Long-term depression (LTD), a widely studied form of activity-dependent synaptic plasticity, is typically induced by prolonged low-frequency stimulation (LFS). Interestingly, LFS is highly effective in eliciting LTD in vitro, but much less so under in vivo conditions; the reasons for the resistance of the intact brain to express LTD are not well understood. We examined if levels of background electrocorticographic (ECoG) activity influence LTD induction in the thalamocortical visual system of rats under very deep urethane anesthesia, inducing a brain state of reduced spontaneous cortical activity. Under these conditions, LFS applied to the lateral geniculate nucleus resulted in LTD of field postsynaptic potentials (fPSPs) recorded in the primary visual cortex (V1). Pairing LFS with stimulation of the brainstem (pedunculopontine) reticular formation resulted in the appearance of faster, more complex activity in V1 and prevented LTD induction, an effect that did not require muscarinic or nicotinic receptors.
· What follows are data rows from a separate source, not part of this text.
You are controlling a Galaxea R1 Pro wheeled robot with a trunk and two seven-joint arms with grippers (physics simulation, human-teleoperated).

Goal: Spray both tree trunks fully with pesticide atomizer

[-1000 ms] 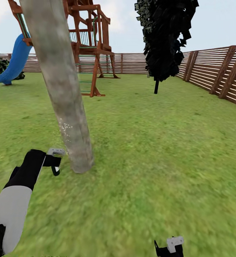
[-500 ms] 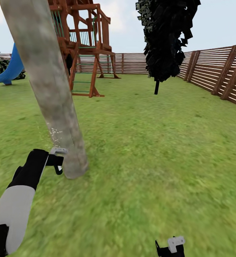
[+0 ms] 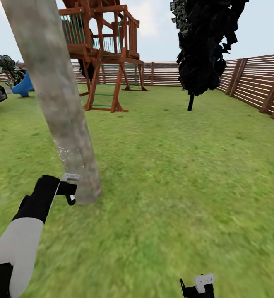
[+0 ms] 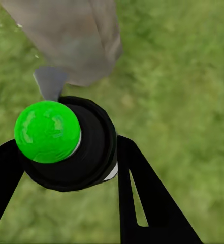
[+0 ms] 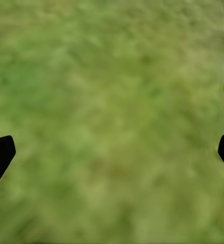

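On the lawn point(image 3: 174, 186) of a fenced garden, the robot's left claw point(image 4: 66, 152) is clenched on the pesticide atomizer point(image 4: 68, 145), a dark round bottle whose top reads bright green in the left wrist view, with its pale nozzle point(image 4: 50, 82) aimed at the foot of a tree trunk point(image 3: 56, 99) just beyond it. The head view puts the left claw point(image 3: 70, 191) low and immediately beside the trunk's base, on the robot's left, so the bottle's spray line runs from the claw straight toward the bark, while the trunk's long axis rises steeply and leans out of the top of the picture. A sprinkling of pale specks point(image 3: 64, 154) marks the bark a little above the claw; the bark higher up looks bare, so the judgement is that spraying sits near the bottom of this trunk and the next stretch calls for lifting the nozzle up along the column. The left arm is by far the nearer to the trunk. The right claw point(image 5: 112, 152) hangs released and empty over grass, its two dark tips wide apart, well off to the robot's right. One pale trunk is in sight. Farther back stand one red wooden play tower point(image 3: 104, 49), one blue slide point(image 3: 23, 87), one dark narrow tree point(image 3: 205, 45) and the slatted brown fence point(image 3: 253, 82) closing the lawn.
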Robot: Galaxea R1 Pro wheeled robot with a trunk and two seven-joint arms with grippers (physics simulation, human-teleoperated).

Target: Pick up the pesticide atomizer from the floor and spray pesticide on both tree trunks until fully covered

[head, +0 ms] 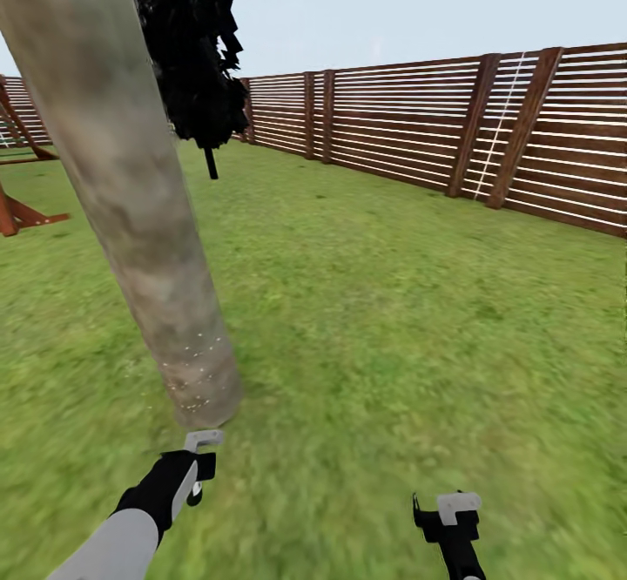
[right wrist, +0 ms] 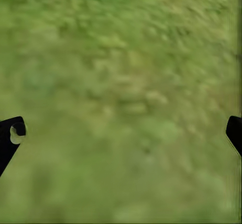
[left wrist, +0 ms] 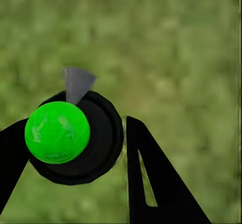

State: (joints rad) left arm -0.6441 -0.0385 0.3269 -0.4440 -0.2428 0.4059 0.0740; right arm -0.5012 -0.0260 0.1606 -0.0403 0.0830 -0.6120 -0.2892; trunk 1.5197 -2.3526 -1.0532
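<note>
One tree trunk [head: 131, 205] is seen close ahead, rising at a lean from the grass floor [head: 392, 319] toward the upper left of the head view; a scatter of pale specks is seen low on its bark, which is judged to be spray already landed. Most of the trunk above that band is bare of specks, so this tree is judged only partly covered, and a second tree is left to be treated. One dark cypress [head: 196, 49] is counted behind the trunk, and one slatted fence [head: 453, 123] is seen along the far edge of the lawn.

Two grippers are counted. One pesticide atomizer [left wrist: 75, 135] is held by the left gripper [left wrist: 70, 148], whose fingers [left wrist: 151, 183] are clenched on either side of its black body, with the green cap and the grey nozzle seen above the grass; pickup is thus judged done. The right gripper [right wrist: 121, 133] is held over bare grass with its fingers [right wrist: 10, 135] spread wide and nothing between them.
</note>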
Reticular stimulation alone (without LFS) had no effect on cortical fPSPs. These results show that excitation of the brainstem activating system blocks the induction of LTD in V1. Thus, higher levels of neural activity may inhibit depression at cortical synapses, a hypothesis that could explain discrepancies regarding LTD induction in previous in vivo and in vitro work.